• AIM OF THE EXERCISE:
Please output the listing that follows exactly, but keep all images out.

• THE INPUT:

BEGIN

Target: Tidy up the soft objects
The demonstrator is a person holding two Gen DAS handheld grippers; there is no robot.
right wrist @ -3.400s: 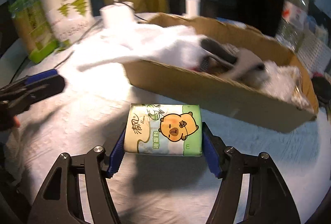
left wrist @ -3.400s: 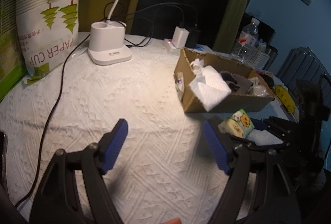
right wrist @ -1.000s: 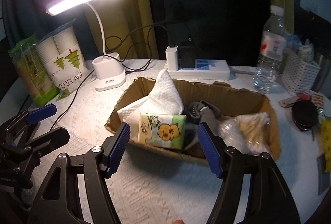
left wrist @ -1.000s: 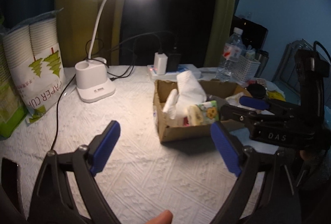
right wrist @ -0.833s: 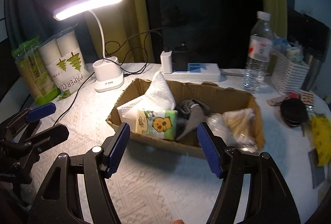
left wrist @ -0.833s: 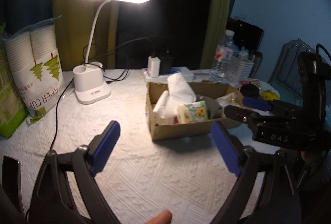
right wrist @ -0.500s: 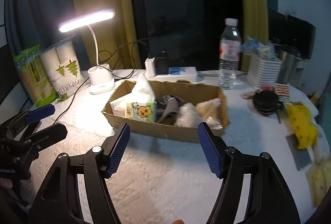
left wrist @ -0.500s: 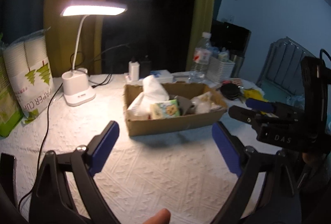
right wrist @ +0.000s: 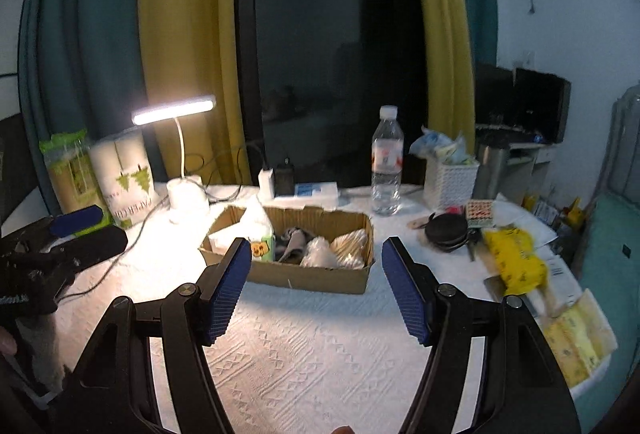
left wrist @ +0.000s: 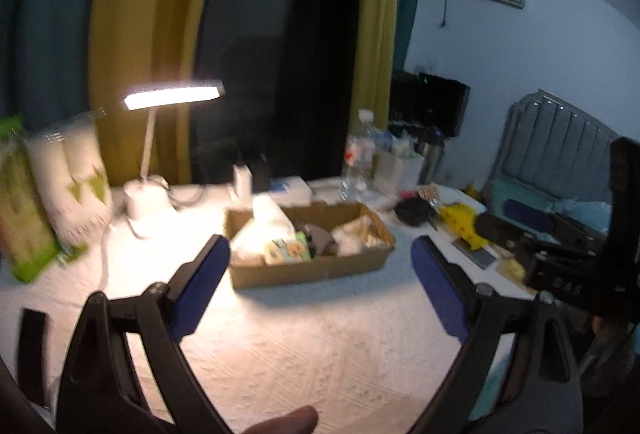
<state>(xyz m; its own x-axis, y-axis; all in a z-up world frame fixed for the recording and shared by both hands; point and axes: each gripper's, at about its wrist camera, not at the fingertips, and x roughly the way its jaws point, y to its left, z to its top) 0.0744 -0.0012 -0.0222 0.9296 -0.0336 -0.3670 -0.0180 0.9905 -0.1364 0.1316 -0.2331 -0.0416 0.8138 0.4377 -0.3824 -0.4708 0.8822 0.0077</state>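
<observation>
Both claws stand empty and wide open, well back from the cardboard box, which sits on the white-clothed counter straight ahead of them. In the right wrist view the right claw has the box at its twelve o'clock, framed between the two blue pads with nothing gripped. The box's long axis runs from nine to three o'clock across that line of sight, so its long front wall faces the claw.

The soft things already lie inside it: the white towel stands up at the nine o'clock end, the cartoon-printed tissue pack leans just beside it, a grey cloth sits mid-box, and pale crinkled bags fill the three o'clock end.

The left claw sees the same box at its twelve o'clock, slightly nearer its left pad; that view is smeared, so the contents read only roughly there. Its jaws are likewise spread with nothing between them.

What the next move turns on, I judge, is the clutter at the right claw's three to four o'clock: a yellow bag and a yellow tissue pack lie on the counter outside the box, well apart from the left claw. The right hand is clearly the nearer one if these count as soft objects left to gather.
</observation>
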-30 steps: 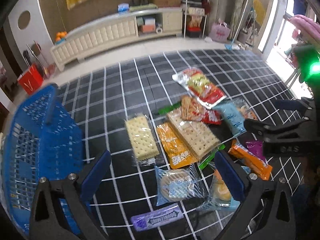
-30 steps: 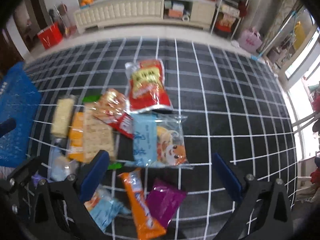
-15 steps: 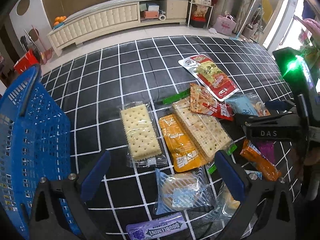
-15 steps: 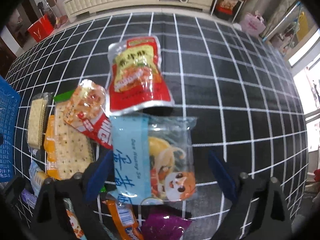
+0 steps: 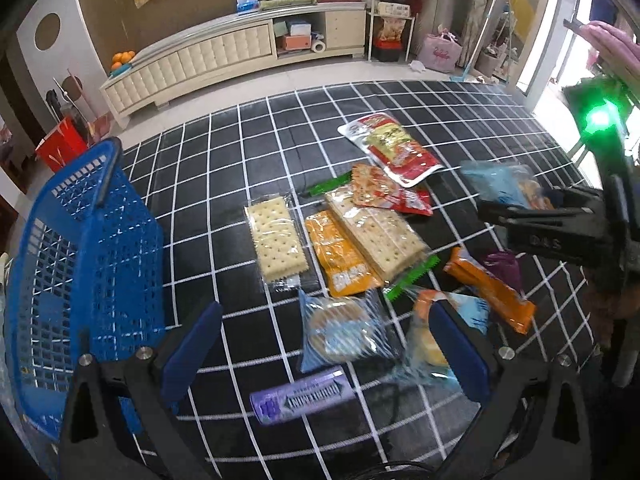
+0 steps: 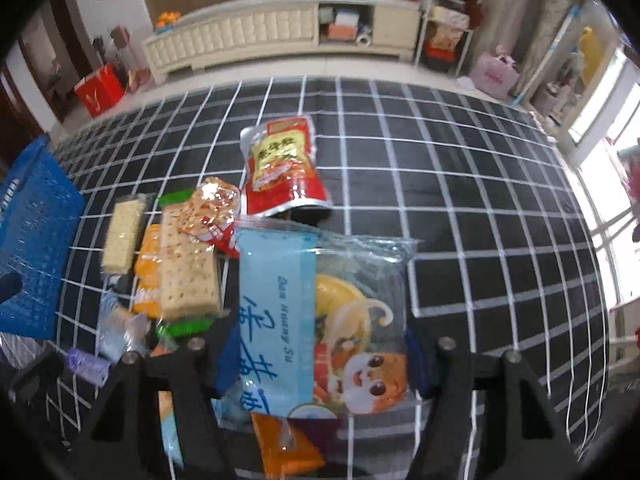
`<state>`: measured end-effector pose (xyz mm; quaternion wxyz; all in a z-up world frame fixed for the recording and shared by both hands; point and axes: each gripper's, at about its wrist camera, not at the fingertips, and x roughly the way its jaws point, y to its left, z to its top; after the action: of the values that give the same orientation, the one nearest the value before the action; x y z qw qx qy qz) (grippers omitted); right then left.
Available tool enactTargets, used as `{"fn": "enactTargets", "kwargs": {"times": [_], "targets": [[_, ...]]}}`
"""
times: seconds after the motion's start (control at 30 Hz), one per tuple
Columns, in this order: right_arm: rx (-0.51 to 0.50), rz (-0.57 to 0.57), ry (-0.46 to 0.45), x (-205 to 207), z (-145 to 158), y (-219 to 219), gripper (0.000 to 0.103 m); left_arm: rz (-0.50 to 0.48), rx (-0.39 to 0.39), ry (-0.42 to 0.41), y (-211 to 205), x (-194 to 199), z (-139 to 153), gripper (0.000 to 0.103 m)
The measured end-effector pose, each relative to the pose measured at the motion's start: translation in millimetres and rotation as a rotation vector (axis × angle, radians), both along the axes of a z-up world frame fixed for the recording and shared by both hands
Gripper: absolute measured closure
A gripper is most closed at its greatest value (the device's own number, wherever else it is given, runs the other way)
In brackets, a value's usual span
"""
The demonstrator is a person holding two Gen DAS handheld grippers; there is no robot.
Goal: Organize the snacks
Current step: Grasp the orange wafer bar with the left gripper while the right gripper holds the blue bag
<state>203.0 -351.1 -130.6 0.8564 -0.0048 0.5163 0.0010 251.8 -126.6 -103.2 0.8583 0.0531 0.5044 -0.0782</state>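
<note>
Where cabinet (image 5: 224, 54) backs it, checked mat (image 5: 248, 152) holds snacks (image 5: 362, 236).

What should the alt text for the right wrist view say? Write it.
The right gripper clamps a light-blue bag that fills the foreground. Behind it, a red pouch, crackers and other snacks lie on a black checked mat, with a blue basket at far left.
</note>
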Motion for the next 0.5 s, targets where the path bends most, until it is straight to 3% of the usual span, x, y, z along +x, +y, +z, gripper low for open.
{"fn": "enactTargets", "kwargs": {"times": [0.13,0.3,0.37,0.5], "targets": [[0.067,-0.055,-0.025,-37.1,6.5,-19.6,0.033,-0.034,-0.026,-0.010,-14.0,-10.7,14.9,0.001],[0.071,-0.096,-0.064,-48.4,19.9,-26.5,0.033,-0.112,-0.011,-0.007,-48.3,-17.9,23.2,0.001],[0.086,-0.116,-0.080,-51.3,19.8,-32.2,0.033,-0.175,-0.004,0.010,-65.6,-14.2,20.6,0.001],[0.059,-0.146,-0.121,-57.8,22.5,-39.3,0.033,-0.208,0.020,0.093,-96.0,2.3,2.6,0.001]]}}
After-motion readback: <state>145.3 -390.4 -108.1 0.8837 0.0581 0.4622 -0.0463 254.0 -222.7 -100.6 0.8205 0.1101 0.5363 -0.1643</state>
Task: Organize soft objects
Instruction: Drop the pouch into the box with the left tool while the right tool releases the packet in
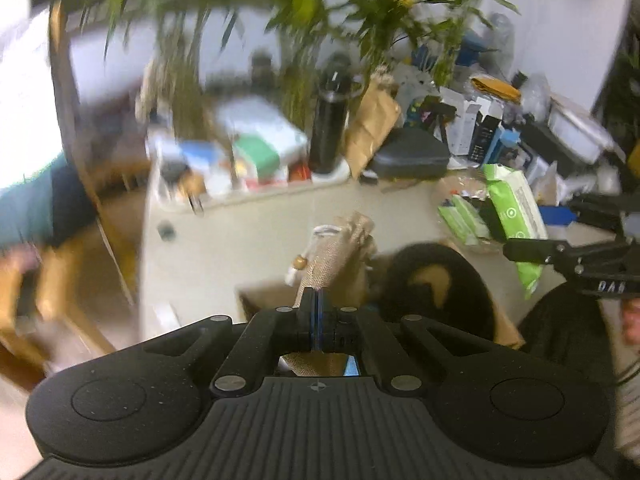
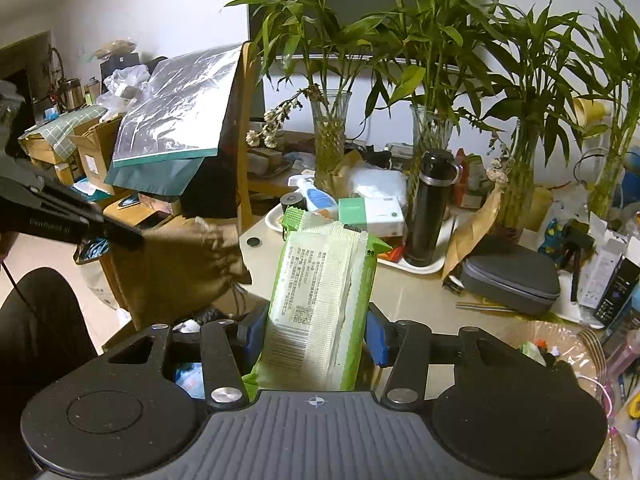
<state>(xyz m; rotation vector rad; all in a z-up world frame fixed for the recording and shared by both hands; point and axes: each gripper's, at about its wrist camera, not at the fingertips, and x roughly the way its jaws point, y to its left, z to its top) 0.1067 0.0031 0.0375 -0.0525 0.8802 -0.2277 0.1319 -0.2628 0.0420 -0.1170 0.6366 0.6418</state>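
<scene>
- Above the near edge of the cluttered beige table [image 2: 424, 292], a soft white-and-green plastic pack of wipes [image 2: 320, 300] is held upright in the right gripper [image 2: 316, 336], whose blue-padded fingers [image 2: 376, 340] are pressed against the pack's two sides.
- Off to the left, a tan woven drawstring pouch [image 1: 340, 252] is pinched between the closed jaws of the left gripper [image 1: 319, 320]; the fabric is squeezed so thin that the fingers nearly meet.
- Below the pouch, a brown cardboard box [image 1: 264, 300] with a black furry item [image 1: 440, 292] lying in it is seen; this is probably the collecting place for the soft things, though heavy motion blur in the left view leaves that uncertain.
- The step in hand is judged to be carrying both soft items toward that box.
- The pouch should be lowered fully into the box before the jaws are parted, so that its dangling white cord [image 1: 326, 232] is not snagged on the box edge.
- The pack of wipes should be kept level and gripped lightly, since a soft pack can be buckled or slip out.
- The two grippers should be kept well apart over the box, and one item placed at a time.
</scene>
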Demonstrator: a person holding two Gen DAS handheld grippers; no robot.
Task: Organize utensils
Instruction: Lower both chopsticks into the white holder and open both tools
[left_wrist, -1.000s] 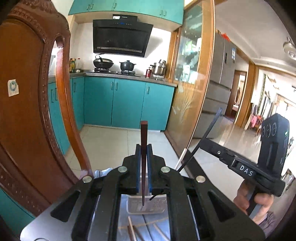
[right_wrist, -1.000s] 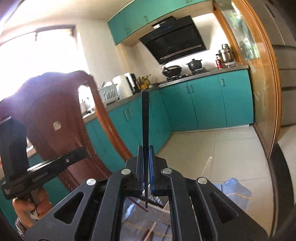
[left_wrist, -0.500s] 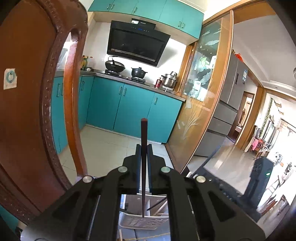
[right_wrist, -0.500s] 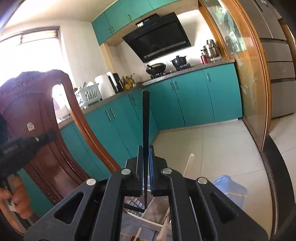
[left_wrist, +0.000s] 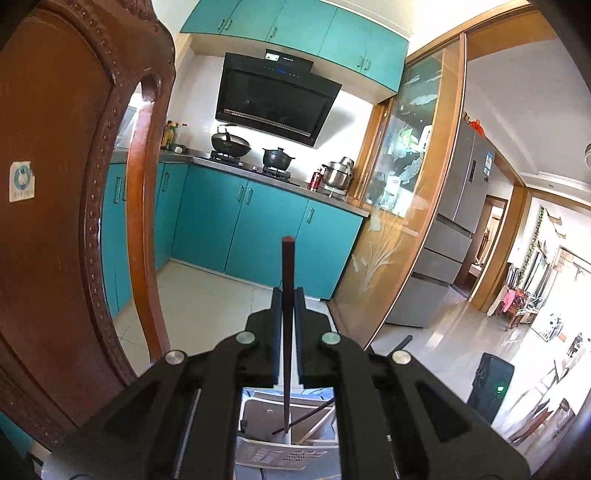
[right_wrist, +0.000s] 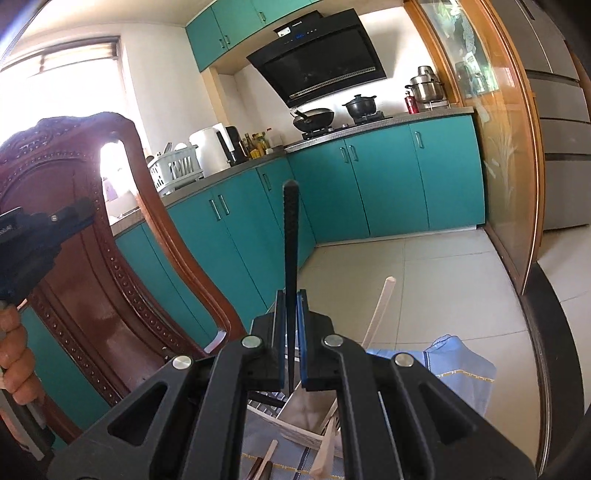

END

• ANSWER BOX:
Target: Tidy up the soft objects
The demonstrator is a person holding two Gen DAS handheld grippers; there is no robot.
right wrist @ -3.400s: 
left wrist @ -3.400s: 
right wrist @ -1.000s: 
left wrist @ -1.000s: 
right wrist @ -0.833s: 
left wrist @ -0.833s: 
right wrist @ -0.500s: 
left wrist @ -0.500s: 
right wrist @ +0.000s: 
left wrist @ +0.000s: 
<state>(xyz m; its own x-axis, y-axis; all in a z-up world frame fixed for the recording and shared by both hands; point and axes: each gripper's, at about its wrist camera, not at the fingertips, and x roughly the way its jaws point, y to its left, z to its top) 0.0744 -0.0012 -0.0222 0.9296 -0.0336 -0.3670 -0.0180 0.9905 -0.1364 0.1316 -0.2331 -0.0416 0.8138 0.4377 -0.3824 -0.4708 0.8822 0.0077</state>
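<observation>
Both claws stand empty and wide open, well back from the cardboard box, which sits on the white-clothed counter straight ahead of them. In the right wrist view the right claw has the box at its twelve o'clock, framed between the two blue pads with nothing gripped. The box's long axis runs from nine to three o'clock across that line of sight, so its long front wall faces the claw.

The soft things already lie inside it: the white towel stands up at the nine o'clock end, the cartoon-printed tissue pack leans just beside it, a grey cloth sits mid-box, and pale crinkled bags fill the three o'clock end.

The left claw sees the same box at its twelve o'clock, slightly nearer its left pad; that view is smeared, so the contents read only roughly there. Its jaws are likewise spread with nothing between them.

What the next move turns on, I judge, is the clutter at the right claw's three to four o'clock: a yellow bag and a yellow tissue pack lie on the counter outside the box, well apart from the left claw. The right hand is clearly the nearer one if these count as soft objects left to gather.
</observation>
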-30 steps: 
-30 steps: 
-15 steps: 
-15 steps: 
+0 steps: 
+0 steps: 
`<state>`: measured end-effector pose (xyz mm; quaternion wxyz; all in a z-up world frame fixed for the recording and shared by both hands; point and axes: each gripper's, at about its wrist camera, not at the fingertips, and x roughly the way its jaws point, y to its left, z to its top; after the action: of the values that give the same orientation, the one nearest the value before the action; x y z qw qx qy qz) (grippers omitted); right then left.
Available tool enactTargets, used as `{"fn": "enactTargets", "kwargs": {"times": [_], "targets": [[_, ...]]}}`
"""
times: seconds after the motion's start (control at 30 Hz), one per tuple
Columns, in this order: right_arm: rx (-0.51 to 0.50), rz (-0.57 to 0.57), ry (-0.46 to 0.45), x (-205 to 207), z (-145 to 158), y (-219 to 219), gripper (0.000 to 0.103 m); left_arm: rz (-0.50 to 0.48), rx (-0.39 to 0.39), ry (-0.42 to 0.41), y (-211 to 205), x (-194 to 199), z (-139 to 153), gripper (0.000 to 0.103 m)
The measured end-effector pose, each relative to the pose measured at the motion's start: translation in millimetres and rotation as a rotation vector (axis × angle, radians), both along the axes of a z-up world frame fixed for the recording and shared by both hands
Gripper: absolute measured closure
A gripper is most closed at its greatest value (the device's own number, wherever else it is given, runs the other way)
In brackets, a value's usual span
"""
The demonstrator is a person holding two Gen DAS handheld grippers; there is no robot.
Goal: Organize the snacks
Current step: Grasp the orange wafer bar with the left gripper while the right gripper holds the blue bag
<state>203.0 -351.1 -130.6 0.8564 -0.0048 0.5163 0.0010 251.8 -126.6 -103.2 0.8583 0.0531 0.5044 -0.0782</state>
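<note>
Where cabinet (image 5: 224, 54) backs it, checked mat (image 5: 248, 152) holds snacks (image 5: 362, 236).

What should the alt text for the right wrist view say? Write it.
The right gripper clamps a light-blue bag that fills the foreground. Behind it, a red pouch, crackers and other snacks lie on a black checked mat, with a blue basket at far left.
</note>
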Motion for the next 0.5 s, targets where the path bends most, until it is straight to 3% of the usual span, x, y, z along +x, +y, +z, gripper low for open.
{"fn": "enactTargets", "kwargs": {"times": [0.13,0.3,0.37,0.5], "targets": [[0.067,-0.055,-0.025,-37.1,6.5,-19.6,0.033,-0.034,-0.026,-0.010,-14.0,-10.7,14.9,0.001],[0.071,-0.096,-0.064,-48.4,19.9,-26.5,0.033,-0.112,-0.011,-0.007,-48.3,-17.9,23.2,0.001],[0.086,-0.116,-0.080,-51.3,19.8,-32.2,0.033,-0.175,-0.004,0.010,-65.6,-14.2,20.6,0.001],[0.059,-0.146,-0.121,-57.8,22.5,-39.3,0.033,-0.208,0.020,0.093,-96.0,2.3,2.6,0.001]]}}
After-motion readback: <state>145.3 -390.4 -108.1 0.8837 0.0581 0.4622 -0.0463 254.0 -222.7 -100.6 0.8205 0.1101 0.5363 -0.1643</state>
Task: Organize soft objects
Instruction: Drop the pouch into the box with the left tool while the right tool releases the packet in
<state>(xyz m; rotation vector rad; all in a z-up world frame fixed for the recording and shared by both hands; point and axes: each gripper's, at about its wrist camera, not at the fingertips, and x roughly the way its jaws point, y to its left, z to its top) 0.1067 0.0031 0.0375 -0.0525 0.8802 -0.2277 0.1319 -0.2628 0.0420 -0.1170 0.6366 0.6418</state>
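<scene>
- Above the near edge of the cluttered beige table [image 2: 424, 292], a soft white-and-green plastic pack of wipes [image 2: 320, 300] is held upright in the right gripper [image 2: 316, 336], whose blue-padded fingers [image 2: 376, 340] are pressed against the pack's two sides.
- Off to the left, a tan woven drawstring pouch [image 1: 340, 252] is pinched between the closed jaws of the left gripper [image 1: 319, 320]; the fabric is squeezed so thin that the fingers nearly meet.
- Below the pouch, a brown cardboard box [image 1: 264, 300] with a black furry item [image 1: 440, 292] lying in it is seen; this is probably the collecting place for the soft things, though heavy motion blur in the left view leaves that uncertain.
- The step in hand is judged to be carrying both soft items toward that box.
- The pouch should be lowered fully into the box before the jaws are parted, so that its dangling white cord [image 1: 326, 232] is not snagged on the box edge.
- The pack of wipes should be kept level and gripped lightly, since a soft pack can be buckled or slip out.
- The two grippers should be kept well apart over the box, and one item placed at a time.
</scene>
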Demonstrator: a person holding two Gen DAS handheld grippers; no robot.
Task: Organize utensils
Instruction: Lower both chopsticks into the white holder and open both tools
[left_wrist, -1.000s] 
[right_wrist, -1.000s] 
[left_wrist, -0.500s] 
[right_wrist, -0.500s] 
[left_wrist, +0.000s] 
[right_wrist, +0.000s] 

The exercise is now complete.